I am trying to solve the problem below. It is like k-minimum-spanning-tree and the steiner tree problem, but it is with a graph.
- We have a non-negative undirected weighted graph G = (V, E).
- For every pair of vertices v1 and v2 there exists an edge e12. In other words, every vertex is connected to every other vertex.
- We shall create a subset of the vertices U that contains k vertices.
- Our goal is to select the n vertices in U such that the sum of the edges from each vertex in U to every other vertex is minimized. In other words, we want to select the vertices in U so that the sum of all the edges from the nodes in U outwards is minimized.
- 1 < n < number of vertices
Am I correct that neither k-MST or the Steiner tree approximation solutions will work? If so, what is this problem called? And what are the solutions? I am fine with using heuristics or approximations to solve this problem and don't need formal proofs.
You are correct that K-MST or Steiner tree won't work - they produce a tree only, while you need a graph with special properties, e.g. with 0 cost between vertices within U and minimal cost for all other edges if I understood your problem.
While juancn's answer looks correct, I think that using something like metaheuristic, e.g. simulated annealing, or constraint satisfaction approaches will be better.
For metaheuristics:
- Compute edge-cost for each vertex
- Greedely pick k vertices - it forms your initial solution
- In case of SA, start modifying initial solution be including/excluding new vertices one by one (maybe there is a better approach, you should study it yourself)

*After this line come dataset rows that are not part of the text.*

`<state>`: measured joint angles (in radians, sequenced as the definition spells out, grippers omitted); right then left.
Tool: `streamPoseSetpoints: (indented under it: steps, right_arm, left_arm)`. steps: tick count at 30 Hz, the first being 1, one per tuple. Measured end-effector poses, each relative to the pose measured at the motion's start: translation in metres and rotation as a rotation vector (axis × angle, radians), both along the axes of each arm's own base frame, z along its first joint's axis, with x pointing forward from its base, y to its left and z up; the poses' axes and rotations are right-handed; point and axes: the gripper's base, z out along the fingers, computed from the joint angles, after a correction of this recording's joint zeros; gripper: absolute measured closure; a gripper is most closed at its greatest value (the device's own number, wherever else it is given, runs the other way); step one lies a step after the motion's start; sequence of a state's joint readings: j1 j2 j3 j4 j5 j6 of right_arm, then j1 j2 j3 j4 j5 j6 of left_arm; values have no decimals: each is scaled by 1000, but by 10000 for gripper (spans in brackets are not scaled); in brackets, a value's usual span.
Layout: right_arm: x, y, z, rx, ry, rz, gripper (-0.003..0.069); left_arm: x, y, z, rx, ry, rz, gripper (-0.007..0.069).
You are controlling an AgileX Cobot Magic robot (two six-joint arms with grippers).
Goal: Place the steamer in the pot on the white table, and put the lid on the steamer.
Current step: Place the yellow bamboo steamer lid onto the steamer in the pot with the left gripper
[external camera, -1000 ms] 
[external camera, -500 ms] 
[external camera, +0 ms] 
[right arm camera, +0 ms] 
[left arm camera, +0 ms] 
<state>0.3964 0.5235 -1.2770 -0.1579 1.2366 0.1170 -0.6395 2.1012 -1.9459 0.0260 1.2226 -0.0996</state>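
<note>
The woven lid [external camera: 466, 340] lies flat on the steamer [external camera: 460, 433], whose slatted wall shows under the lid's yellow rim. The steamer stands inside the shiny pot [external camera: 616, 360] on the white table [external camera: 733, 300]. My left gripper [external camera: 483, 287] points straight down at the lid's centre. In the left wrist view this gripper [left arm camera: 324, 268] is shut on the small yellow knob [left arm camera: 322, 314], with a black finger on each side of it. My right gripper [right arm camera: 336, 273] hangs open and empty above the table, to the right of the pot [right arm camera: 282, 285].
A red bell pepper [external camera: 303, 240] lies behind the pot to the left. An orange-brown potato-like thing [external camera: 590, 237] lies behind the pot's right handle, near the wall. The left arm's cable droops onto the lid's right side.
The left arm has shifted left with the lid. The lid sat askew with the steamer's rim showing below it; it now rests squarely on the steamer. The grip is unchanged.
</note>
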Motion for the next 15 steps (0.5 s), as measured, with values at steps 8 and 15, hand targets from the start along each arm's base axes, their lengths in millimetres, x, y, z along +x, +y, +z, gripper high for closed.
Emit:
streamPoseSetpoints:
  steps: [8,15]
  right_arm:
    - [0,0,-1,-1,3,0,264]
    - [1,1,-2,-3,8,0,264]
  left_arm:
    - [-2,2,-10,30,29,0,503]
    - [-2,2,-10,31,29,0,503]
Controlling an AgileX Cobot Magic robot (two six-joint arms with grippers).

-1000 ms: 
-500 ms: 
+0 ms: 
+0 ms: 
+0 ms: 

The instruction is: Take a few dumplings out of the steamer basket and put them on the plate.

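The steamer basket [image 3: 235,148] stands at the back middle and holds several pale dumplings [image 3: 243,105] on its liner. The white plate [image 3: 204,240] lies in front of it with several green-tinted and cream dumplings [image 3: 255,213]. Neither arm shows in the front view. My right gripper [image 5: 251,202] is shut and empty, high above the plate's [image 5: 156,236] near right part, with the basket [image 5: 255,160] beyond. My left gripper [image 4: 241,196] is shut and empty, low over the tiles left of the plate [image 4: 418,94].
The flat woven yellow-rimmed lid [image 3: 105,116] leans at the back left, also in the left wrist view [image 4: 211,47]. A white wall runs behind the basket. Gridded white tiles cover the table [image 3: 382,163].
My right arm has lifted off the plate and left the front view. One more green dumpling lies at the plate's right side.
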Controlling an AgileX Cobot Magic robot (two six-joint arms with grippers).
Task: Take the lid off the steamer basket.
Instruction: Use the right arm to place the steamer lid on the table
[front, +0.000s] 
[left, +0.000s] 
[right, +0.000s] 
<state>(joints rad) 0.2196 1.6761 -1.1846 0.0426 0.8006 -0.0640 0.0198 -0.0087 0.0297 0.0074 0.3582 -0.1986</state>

- Given enough time, it should converge to good enough solution
For constraint satisfaction:
- Objective: select k vertices from a given graph. For each vertex introduce
a Boolean variable, if it's 1 - the vertex is a part of U, otherwise, it's 0. Then your objective is:
sum (vertices==1) = k
- Subject to: the minimal sum of edges weights between k-vertices and others. If I'm correct, the cost for edges in U is 0. I don't know how to formulate such constraints properly, but they should be rather simple.
- Run a solver with timeout, let's say a few hours.
For the last approach, constraint satisfaction, memory could be a problem - you need a lot of memory to represent a fully-connected graph and all constraints. Still, check Minizinc, lpsolve and coin-or projects.